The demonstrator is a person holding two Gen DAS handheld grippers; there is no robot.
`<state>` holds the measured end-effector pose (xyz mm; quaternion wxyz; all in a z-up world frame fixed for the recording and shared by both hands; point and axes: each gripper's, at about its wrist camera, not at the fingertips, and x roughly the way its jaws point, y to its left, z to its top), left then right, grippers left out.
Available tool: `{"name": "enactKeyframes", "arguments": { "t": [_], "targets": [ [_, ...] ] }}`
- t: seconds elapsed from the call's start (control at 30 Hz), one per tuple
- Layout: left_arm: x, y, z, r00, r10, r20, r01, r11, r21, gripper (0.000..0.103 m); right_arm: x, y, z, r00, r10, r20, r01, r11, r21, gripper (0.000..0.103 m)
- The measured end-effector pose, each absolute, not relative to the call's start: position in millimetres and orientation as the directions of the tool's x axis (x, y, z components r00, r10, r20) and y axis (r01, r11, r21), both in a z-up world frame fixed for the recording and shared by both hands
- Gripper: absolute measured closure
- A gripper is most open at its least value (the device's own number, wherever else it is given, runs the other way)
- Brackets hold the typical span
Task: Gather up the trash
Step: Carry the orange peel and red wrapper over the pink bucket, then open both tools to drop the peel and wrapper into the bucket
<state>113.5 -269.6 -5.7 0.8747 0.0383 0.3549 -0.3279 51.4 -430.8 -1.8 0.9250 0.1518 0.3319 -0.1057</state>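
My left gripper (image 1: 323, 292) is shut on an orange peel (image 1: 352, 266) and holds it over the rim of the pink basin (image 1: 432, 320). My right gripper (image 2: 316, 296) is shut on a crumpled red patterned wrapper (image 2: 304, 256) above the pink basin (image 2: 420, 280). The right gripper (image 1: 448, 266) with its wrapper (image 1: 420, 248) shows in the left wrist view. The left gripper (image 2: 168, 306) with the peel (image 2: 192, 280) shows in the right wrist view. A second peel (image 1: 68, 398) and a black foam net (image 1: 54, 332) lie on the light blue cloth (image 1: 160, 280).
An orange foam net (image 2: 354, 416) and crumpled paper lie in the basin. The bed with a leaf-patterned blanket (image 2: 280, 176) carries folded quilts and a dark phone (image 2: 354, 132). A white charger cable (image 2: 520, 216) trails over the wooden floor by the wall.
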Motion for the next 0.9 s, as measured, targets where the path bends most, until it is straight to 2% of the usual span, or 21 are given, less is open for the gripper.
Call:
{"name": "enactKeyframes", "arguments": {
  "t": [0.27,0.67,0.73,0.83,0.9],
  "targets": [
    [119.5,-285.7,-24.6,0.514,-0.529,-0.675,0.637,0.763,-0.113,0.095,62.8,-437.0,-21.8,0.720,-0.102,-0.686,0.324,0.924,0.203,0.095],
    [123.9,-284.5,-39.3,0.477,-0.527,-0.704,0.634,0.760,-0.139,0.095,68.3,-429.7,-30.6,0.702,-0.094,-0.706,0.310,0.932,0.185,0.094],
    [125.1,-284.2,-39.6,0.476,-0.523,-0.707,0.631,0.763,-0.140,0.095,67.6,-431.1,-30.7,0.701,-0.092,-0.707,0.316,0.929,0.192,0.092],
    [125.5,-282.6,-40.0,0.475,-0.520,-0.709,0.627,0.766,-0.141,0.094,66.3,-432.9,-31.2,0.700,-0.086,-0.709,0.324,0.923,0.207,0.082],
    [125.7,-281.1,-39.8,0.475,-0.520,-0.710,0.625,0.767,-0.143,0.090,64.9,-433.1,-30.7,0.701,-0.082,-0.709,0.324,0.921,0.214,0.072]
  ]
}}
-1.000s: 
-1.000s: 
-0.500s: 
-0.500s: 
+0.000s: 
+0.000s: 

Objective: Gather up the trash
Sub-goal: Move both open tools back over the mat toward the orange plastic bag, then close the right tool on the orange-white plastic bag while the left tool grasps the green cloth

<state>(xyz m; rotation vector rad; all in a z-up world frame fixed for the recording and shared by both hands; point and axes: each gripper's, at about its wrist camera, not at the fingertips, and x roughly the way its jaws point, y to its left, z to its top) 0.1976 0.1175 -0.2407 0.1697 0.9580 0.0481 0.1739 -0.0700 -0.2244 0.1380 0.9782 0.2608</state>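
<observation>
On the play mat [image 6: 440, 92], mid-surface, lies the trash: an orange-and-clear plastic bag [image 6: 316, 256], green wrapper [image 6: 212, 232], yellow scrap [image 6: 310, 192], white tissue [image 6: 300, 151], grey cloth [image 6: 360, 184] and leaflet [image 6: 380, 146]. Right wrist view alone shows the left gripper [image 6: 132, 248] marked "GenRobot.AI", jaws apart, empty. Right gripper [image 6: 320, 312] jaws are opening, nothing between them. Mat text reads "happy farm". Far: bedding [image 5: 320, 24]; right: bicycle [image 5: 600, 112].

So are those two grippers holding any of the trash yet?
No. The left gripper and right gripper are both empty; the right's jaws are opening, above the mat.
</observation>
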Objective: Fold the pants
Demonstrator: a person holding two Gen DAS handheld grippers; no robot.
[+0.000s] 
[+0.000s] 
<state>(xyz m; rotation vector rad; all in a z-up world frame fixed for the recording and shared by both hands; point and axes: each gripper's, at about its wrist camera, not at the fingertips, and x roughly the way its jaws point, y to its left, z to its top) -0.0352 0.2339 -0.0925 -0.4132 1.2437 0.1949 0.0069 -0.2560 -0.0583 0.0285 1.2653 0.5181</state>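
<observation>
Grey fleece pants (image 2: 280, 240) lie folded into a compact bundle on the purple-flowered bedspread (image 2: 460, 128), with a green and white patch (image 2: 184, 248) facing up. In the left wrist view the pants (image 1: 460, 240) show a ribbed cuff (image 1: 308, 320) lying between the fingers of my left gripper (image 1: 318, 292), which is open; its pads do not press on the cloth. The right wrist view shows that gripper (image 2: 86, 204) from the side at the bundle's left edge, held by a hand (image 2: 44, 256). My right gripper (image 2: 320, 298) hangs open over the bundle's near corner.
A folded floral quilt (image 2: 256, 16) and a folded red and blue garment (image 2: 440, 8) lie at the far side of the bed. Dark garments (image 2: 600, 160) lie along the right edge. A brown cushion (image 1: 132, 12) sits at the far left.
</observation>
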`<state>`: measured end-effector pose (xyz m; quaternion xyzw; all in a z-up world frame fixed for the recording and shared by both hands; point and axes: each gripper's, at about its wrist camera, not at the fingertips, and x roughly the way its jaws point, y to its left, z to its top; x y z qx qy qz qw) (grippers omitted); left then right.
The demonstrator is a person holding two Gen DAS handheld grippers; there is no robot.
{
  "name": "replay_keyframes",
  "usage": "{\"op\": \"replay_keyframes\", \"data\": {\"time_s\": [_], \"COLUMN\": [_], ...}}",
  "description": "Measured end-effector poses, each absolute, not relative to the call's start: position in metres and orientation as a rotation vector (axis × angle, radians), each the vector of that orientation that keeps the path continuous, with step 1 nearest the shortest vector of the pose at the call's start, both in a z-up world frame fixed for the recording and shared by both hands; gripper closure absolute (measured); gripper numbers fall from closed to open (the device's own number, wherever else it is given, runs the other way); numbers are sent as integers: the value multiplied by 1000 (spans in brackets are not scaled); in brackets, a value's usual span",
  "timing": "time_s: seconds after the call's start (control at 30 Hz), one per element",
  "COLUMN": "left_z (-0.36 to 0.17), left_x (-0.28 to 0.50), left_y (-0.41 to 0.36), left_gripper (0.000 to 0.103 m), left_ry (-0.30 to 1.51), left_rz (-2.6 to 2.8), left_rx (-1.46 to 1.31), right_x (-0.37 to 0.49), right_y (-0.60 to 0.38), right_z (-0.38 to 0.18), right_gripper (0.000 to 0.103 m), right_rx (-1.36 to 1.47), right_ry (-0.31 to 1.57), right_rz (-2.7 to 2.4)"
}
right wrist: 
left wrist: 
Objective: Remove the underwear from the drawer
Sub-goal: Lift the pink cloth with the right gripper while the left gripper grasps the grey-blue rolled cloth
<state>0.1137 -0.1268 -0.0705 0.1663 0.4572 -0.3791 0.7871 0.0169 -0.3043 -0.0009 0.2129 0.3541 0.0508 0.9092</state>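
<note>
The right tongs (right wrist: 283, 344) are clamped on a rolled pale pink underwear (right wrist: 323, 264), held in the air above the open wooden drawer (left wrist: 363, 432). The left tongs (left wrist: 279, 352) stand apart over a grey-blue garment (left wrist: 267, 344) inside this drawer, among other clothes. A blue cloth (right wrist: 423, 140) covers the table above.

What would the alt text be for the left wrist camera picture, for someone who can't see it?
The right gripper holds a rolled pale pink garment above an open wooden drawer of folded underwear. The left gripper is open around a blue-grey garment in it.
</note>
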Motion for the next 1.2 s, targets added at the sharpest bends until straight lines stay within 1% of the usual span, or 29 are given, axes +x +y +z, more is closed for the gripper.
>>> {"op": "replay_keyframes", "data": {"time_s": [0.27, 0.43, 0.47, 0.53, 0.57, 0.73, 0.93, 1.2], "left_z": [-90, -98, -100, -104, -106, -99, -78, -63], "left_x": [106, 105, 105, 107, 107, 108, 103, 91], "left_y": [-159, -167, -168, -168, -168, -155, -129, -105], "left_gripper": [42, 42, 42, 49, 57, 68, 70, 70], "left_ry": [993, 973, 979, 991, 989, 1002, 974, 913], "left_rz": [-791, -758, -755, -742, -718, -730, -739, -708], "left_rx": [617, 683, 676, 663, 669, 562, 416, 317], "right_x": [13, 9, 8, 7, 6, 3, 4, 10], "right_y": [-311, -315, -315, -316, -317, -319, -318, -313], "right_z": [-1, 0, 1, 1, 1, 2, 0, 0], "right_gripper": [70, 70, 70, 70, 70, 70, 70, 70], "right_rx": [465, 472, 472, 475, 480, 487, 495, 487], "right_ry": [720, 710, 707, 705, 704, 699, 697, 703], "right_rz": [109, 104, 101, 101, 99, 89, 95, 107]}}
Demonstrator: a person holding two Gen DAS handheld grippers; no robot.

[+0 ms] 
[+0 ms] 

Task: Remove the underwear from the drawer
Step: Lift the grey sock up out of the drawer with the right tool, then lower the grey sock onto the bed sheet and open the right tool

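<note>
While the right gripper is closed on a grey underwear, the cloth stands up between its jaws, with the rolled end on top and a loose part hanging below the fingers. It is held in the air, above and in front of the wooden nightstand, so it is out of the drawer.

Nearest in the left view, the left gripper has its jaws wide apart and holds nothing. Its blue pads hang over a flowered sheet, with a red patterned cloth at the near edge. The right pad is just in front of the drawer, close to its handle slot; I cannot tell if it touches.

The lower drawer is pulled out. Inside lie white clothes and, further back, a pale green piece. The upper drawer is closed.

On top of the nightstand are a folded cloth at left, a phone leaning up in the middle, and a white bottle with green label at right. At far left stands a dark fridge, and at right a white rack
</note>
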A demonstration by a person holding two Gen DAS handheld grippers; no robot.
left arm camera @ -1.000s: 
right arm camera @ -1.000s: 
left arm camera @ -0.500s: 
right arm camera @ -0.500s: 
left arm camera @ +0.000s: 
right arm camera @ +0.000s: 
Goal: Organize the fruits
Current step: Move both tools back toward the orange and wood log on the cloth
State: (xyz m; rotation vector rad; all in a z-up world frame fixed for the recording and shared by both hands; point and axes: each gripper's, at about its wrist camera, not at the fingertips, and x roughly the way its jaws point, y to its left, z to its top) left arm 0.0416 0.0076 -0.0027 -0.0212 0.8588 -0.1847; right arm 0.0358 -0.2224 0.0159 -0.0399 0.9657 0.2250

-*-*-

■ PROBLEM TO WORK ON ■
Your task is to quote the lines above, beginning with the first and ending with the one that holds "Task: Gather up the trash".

■ EXPECTED ANSWER ■
The demonstrator is a person holding two Gen DAS handheld grippers; there is no robot.
`<state>` holds the measured end-effector pose (xyz mm; quaternion wxyz; all in a z-up world frame fixed for the recording and shared by both hands; point and axes: each gripper's, at about its wrist camera, not at the fingertips, and x roughly the way its jaws point, y to its left, z to its top), left then right, grippers left out.
Available tool: `{"name": "enactKeyframes", "arguments": { "t": [_], "targets": [ [_, ...] ] }}`
- t: seconds elapsed from the call's start (control at 30 Hz), one per tuple
- Layout: left_arm: x, y, z, r00, r10, r20, r01, r11, r21, gripper (0.000..0.103 m); right_arm: x, y, z, r00, r10, r20, r01, r11, r21, gripper (0.000..0.103 m)
- The measured end-effector pose, each absolute, not relative to the call's start: position in millimetres and orientation as the directions of the tool's x axis (x, y, z components r00, r10, r20) and y axis (r01, r11, r21), both in a z-up world frame fixed for the recording and shared by both hands
- Gripper: absolute measured closure
- A gripper is most open at its least value (the device's own number, wherever else it is given, runs the other way)
- Brackets hold the typical span
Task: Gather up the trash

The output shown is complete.